One-handed fighter Nick Newell won his tenth consecutive fight Saturday against Keon Caldwell for the World Series of Fighting. The 27-year-old congenital amputee from Milford, Conn. managed to defeat his opponent with a guillotine-choke submission hold.
The one-handed fighter was born with his left arm ending just below the elbow, but has not let it stop him. Before signing to the World Series of Fighting in May, he was previously the lightweight champion of Xtreme Fighting Championship. He also has a brown belt in Brazilian jiu-jitsu and holds a single-season record for wrestling wins at Jonathan Law High School with 53 victories total.
Newell's versatility helped him defeat Caldwell at the World Series of Fighting 4. The match only lasted 2:07 into the first round, but during that time the one-handed fighter dove for the legs, used vicious kicks, and even threw a spinning elbow with his amputated arm. After several takedowns, Caldwell succumbed to a chokehold— Newell clutched his left arm until his opponent tapped out.

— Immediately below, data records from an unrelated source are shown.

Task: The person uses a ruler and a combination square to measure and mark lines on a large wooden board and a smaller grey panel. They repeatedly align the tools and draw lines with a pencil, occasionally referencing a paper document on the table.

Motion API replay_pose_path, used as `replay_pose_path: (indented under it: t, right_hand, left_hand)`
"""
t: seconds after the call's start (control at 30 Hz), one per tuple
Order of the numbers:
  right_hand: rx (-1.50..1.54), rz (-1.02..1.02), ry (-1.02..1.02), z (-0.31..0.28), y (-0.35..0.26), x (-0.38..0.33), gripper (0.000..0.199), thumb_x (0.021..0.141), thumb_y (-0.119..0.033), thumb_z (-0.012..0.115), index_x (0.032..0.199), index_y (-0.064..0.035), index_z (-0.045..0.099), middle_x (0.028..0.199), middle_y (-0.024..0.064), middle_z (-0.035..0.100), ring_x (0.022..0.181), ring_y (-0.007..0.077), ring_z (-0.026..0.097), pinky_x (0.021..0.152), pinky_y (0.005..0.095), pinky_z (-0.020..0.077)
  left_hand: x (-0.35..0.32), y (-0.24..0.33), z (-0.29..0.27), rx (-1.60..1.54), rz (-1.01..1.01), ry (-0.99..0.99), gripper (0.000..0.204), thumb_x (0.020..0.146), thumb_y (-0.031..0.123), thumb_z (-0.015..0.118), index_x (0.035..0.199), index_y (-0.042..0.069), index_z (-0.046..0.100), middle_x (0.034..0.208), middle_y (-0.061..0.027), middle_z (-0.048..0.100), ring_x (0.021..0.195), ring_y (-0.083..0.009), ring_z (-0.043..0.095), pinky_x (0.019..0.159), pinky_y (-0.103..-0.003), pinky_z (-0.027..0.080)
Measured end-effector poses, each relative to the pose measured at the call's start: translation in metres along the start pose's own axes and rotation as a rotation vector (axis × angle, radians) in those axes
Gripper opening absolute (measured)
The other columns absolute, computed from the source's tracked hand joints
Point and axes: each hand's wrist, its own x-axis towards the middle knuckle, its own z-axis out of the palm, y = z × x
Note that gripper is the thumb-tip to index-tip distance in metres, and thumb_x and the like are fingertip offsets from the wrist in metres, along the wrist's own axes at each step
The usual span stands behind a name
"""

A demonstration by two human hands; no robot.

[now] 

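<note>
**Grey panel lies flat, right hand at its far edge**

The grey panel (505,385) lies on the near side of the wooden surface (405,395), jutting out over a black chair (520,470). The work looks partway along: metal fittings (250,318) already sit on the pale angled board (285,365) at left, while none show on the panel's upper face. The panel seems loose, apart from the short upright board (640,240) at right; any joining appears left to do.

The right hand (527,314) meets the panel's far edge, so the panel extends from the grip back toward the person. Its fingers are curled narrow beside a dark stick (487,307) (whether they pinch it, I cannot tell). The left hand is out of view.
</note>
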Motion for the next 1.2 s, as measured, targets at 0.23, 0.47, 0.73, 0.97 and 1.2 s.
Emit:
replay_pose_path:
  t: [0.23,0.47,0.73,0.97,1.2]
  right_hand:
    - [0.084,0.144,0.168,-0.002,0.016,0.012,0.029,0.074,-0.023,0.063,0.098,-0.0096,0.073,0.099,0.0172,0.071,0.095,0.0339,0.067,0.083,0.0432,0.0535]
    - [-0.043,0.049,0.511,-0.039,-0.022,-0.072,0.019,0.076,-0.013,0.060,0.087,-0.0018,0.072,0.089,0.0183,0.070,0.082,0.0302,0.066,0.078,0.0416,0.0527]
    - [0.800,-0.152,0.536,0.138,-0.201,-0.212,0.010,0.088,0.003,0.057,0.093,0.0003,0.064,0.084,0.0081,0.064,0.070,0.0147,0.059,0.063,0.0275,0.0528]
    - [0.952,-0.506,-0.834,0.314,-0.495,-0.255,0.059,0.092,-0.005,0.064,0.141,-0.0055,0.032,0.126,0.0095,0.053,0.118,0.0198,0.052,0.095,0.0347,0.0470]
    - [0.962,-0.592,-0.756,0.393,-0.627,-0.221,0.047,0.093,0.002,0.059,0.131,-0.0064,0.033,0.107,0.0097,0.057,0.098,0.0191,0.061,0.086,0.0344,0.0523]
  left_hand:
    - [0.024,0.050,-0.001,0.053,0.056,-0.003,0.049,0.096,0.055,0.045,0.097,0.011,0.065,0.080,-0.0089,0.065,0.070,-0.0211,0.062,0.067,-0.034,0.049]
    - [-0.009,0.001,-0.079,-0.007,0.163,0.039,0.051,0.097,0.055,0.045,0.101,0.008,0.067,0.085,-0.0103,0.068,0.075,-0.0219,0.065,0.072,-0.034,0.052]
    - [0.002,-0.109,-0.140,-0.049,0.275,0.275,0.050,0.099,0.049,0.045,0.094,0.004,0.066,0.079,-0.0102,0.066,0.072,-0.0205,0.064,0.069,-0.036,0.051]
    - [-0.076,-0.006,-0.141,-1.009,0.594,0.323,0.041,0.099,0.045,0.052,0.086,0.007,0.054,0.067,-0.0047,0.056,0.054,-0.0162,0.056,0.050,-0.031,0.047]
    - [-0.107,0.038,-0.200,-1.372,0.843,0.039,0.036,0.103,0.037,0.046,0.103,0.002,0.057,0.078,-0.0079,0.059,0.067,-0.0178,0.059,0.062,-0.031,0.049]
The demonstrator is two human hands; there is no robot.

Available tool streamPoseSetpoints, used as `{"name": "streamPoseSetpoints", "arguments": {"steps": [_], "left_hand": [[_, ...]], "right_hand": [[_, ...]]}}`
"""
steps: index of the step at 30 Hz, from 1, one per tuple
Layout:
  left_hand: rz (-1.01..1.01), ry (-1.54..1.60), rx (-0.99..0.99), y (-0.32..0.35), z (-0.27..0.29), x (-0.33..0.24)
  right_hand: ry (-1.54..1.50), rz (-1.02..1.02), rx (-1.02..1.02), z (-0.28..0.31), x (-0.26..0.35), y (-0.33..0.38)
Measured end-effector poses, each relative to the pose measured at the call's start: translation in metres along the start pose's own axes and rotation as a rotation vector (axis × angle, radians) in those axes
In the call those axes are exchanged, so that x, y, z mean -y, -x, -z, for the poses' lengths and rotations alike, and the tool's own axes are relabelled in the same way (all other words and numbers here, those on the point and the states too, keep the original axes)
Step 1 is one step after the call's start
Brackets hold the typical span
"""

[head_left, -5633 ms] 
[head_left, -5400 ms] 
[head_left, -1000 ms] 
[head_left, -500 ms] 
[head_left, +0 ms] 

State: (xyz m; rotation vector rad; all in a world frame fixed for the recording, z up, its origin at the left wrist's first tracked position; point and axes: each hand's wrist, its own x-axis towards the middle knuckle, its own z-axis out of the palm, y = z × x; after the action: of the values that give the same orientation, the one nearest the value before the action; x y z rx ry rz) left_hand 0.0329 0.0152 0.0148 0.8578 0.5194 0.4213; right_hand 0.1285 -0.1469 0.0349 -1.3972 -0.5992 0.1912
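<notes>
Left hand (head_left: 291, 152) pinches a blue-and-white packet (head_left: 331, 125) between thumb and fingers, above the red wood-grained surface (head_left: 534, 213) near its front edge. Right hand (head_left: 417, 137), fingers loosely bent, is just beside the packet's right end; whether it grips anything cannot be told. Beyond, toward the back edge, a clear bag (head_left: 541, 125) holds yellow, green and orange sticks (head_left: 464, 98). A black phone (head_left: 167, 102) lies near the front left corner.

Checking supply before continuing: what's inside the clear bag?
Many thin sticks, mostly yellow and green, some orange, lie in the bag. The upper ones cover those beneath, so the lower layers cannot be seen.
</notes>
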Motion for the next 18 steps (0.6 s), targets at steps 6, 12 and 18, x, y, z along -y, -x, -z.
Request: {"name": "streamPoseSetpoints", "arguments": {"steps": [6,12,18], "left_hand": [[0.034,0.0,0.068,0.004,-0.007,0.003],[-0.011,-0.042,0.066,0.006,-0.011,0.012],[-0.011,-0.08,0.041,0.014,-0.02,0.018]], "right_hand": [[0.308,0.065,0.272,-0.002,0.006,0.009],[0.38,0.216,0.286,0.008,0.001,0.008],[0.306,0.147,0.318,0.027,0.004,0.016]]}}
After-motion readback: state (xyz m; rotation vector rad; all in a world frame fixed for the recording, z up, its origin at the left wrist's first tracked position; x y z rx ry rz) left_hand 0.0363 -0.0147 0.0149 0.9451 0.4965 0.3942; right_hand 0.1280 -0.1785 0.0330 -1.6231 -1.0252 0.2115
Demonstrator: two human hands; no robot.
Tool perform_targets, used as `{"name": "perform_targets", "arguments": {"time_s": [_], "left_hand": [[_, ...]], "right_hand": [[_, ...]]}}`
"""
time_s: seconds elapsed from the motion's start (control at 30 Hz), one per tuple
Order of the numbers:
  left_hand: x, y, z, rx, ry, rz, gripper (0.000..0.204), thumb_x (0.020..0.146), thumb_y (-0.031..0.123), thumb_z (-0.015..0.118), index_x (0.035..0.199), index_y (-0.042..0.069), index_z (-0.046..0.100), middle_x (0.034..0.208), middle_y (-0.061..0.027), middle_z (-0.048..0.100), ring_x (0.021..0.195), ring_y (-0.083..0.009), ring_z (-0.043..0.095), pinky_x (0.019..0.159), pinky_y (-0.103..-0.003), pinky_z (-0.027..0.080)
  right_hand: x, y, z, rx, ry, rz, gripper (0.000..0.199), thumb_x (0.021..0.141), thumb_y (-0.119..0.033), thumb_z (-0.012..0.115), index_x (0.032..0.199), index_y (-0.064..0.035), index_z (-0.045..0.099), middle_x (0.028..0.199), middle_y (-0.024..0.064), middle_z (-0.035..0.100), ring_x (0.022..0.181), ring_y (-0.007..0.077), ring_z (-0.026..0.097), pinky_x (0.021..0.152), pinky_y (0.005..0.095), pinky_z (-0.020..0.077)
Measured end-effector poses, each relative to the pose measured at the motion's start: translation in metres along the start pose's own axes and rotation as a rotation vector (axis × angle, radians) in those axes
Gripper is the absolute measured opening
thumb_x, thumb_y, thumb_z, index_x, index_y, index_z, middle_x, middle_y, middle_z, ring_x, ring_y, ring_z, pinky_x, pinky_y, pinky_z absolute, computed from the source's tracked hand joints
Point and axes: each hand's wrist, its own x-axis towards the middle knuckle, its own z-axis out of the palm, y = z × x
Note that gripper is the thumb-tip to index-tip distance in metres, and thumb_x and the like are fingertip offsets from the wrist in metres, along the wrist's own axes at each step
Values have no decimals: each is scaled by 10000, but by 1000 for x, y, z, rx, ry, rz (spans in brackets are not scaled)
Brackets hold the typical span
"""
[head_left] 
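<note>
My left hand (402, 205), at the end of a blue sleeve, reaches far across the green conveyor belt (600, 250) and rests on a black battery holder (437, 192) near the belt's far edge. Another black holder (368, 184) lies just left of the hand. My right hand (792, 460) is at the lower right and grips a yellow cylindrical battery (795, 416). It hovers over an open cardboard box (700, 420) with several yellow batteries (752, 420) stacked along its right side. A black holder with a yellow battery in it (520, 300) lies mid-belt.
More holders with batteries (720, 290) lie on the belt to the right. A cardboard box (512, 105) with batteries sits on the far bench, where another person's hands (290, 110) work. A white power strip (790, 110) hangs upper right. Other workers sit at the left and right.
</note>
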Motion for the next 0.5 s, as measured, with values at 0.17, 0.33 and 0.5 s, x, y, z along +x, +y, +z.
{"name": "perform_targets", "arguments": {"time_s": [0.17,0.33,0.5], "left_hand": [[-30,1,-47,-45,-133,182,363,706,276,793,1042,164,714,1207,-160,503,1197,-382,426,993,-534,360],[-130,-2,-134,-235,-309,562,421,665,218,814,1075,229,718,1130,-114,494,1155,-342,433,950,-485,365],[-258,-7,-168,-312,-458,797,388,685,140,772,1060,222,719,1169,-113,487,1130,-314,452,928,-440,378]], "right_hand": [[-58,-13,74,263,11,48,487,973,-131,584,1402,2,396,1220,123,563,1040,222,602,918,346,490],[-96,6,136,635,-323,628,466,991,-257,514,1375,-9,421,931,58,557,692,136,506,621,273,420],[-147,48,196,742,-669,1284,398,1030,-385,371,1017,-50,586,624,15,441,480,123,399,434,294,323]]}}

"I had a bunch of ways I thought I would beat him, and this was one of them," the undefeated Newell told The New York Post.
Newell has defeated various tough opponents like Adam David Mays (6-3) and Eric Reynolds (16-5), so his most recent domination of Caldwell gives him a shot at the lightweight title. Before turning professional, the one-handed fighter went 2-1 in amateur mixed martial arts, but found it tough to find fights— potential opponents felt they had too much to lose if they were defeated by Newell.
"Not everyone is in tune with it," he told MMA H.E.A.T. "This is a world-class organization, one of the biggest organizations in the world, and you know there are still people that tune in that are like 'What?! That guy has one hand?!'"
"I'm just a dude that comes out to fight and trains hard, and just wants the same respect and treatment as everyone else … and I just happen to have one hand," he continued. "I'm more of a fighter that has one hand than a guy with one hand that happens to fight."
Newell's submission victory landed him on the top 10 sports moments on ESPN, which could help him attain his ultimate goal of getting into UFC, the most lucrative MMA organization. In addition, all of his fights but one have been through knockout or submission.
"I know what it's like to be at the bottom. Now I'm at the top and I'm not letting anyone take it away from me," he said.